#### The data:
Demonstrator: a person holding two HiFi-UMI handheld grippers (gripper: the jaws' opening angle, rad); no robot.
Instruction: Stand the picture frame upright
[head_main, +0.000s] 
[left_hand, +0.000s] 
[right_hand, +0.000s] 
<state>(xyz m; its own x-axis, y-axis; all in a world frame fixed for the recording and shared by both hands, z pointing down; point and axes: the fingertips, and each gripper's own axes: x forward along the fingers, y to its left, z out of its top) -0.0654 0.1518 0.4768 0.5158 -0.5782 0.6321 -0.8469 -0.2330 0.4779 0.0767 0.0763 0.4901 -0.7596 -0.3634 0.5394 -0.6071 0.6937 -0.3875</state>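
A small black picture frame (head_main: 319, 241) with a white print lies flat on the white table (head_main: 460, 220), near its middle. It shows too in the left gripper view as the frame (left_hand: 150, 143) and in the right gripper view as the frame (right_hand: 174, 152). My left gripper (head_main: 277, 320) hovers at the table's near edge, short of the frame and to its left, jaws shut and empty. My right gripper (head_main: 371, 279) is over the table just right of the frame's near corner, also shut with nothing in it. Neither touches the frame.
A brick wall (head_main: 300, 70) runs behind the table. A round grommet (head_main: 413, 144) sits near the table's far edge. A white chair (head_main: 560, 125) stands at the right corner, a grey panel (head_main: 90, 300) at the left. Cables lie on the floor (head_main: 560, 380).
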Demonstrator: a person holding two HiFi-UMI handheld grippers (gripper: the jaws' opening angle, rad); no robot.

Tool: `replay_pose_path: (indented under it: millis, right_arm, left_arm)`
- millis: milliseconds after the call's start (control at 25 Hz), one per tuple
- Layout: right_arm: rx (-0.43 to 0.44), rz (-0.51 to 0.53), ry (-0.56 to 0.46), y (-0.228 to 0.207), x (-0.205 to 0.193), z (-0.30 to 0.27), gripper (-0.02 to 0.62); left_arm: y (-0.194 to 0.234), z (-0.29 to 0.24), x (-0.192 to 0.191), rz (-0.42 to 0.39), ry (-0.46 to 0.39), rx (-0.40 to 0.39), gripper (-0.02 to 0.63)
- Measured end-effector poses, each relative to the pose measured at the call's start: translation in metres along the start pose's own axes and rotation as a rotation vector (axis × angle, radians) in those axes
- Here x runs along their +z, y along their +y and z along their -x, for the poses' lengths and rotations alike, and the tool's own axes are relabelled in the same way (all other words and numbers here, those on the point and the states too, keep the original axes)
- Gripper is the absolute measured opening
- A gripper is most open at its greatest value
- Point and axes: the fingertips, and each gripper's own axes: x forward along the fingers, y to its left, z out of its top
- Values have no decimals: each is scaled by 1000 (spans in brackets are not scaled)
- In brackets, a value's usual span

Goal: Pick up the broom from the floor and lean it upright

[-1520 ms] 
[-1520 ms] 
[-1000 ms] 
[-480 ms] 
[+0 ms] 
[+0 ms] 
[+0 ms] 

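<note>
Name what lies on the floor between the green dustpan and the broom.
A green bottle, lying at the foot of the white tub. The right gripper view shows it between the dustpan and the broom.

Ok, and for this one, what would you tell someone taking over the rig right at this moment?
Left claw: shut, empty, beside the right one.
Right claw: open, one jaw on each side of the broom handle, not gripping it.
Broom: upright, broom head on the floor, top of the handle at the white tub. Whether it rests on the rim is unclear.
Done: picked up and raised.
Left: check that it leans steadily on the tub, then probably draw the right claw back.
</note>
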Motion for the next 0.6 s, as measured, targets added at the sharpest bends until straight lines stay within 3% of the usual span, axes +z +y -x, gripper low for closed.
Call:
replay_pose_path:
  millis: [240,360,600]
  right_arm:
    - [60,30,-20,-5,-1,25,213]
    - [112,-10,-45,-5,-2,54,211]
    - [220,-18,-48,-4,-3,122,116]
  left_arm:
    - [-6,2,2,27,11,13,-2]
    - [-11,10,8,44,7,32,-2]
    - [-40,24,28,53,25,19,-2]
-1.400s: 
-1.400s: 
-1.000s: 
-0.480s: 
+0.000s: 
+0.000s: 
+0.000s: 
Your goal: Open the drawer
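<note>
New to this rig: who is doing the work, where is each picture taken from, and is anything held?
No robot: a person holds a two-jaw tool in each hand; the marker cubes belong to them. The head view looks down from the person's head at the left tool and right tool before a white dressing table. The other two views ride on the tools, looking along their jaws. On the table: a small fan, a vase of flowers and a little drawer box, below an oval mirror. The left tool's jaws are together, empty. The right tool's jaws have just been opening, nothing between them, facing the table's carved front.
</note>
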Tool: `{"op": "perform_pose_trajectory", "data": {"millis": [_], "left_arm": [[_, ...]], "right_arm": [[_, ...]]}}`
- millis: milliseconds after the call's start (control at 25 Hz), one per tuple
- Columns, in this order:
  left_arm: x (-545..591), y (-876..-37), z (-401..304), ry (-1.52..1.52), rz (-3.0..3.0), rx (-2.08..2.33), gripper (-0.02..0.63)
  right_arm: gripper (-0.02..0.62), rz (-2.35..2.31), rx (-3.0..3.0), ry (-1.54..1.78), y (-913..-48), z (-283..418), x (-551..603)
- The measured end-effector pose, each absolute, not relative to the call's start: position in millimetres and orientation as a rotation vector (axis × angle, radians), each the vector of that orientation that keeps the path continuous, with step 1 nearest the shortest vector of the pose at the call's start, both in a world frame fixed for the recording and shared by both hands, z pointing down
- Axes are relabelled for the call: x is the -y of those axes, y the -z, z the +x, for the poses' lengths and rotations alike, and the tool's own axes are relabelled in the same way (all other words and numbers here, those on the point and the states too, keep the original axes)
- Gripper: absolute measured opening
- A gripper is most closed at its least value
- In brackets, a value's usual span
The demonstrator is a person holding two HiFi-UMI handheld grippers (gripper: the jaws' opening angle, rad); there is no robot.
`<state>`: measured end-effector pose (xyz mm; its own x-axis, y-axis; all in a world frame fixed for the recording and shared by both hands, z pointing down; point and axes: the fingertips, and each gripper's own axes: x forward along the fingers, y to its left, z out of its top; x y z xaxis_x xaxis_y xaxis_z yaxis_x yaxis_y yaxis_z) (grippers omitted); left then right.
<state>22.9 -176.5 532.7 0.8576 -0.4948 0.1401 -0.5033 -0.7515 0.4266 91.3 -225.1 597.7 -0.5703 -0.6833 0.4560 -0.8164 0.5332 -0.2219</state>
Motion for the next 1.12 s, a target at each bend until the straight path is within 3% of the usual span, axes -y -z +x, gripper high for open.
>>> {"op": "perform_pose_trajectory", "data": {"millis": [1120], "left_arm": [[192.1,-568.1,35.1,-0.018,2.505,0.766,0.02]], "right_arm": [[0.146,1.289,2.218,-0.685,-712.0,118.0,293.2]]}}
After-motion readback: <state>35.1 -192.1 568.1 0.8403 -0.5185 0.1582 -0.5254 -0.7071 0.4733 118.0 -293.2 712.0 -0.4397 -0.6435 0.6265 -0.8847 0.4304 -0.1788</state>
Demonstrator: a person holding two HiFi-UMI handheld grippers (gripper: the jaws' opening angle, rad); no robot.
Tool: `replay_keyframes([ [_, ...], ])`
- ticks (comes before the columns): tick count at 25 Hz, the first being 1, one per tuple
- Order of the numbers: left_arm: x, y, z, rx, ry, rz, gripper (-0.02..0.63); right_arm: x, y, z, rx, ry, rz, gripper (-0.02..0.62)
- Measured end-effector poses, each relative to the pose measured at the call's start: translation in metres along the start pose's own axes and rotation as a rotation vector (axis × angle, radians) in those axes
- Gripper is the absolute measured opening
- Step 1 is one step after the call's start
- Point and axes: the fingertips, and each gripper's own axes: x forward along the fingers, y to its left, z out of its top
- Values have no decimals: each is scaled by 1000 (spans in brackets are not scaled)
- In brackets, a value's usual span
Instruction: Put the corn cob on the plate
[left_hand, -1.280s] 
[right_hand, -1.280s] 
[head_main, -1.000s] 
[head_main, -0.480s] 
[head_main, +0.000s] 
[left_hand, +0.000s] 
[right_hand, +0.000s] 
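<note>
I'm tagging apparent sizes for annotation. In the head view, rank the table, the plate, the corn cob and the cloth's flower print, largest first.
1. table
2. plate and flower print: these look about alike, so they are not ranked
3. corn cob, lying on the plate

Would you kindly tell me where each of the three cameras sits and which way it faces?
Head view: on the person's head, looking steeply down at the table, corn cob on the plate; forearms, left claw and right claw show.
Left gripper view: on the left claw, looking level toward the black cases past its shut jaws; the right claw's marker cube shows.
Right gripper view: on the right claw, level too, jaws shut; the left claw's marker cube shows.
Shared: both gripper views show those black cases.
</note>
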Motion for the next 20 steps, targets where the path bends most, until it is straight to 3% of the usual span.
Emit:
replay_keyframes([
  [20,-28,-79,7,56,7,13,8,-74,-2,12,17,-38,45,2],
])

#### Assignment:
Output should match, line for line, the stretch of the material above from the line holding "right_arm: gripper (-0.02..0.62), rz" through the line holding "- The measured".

#### Result:
  right_arm: gripper (-0.02..0.62), rz (-2.35..2.31), rx (-3.0..3.0), ry (-1.54..1.78), y (-913..-48), z (-283..418), x (-551..603)
- The measured end-effector pose, each absolute, not relative to the call's start: position in millimetres and orientation as a rotation vector (axis × angle, radians), each the vector of that orientation that keeps the path continuous, with step 1 nearest the shortest vector of the pose at the call's start, both in a world frame fixed for the recording and shared by both hands, z pointing down

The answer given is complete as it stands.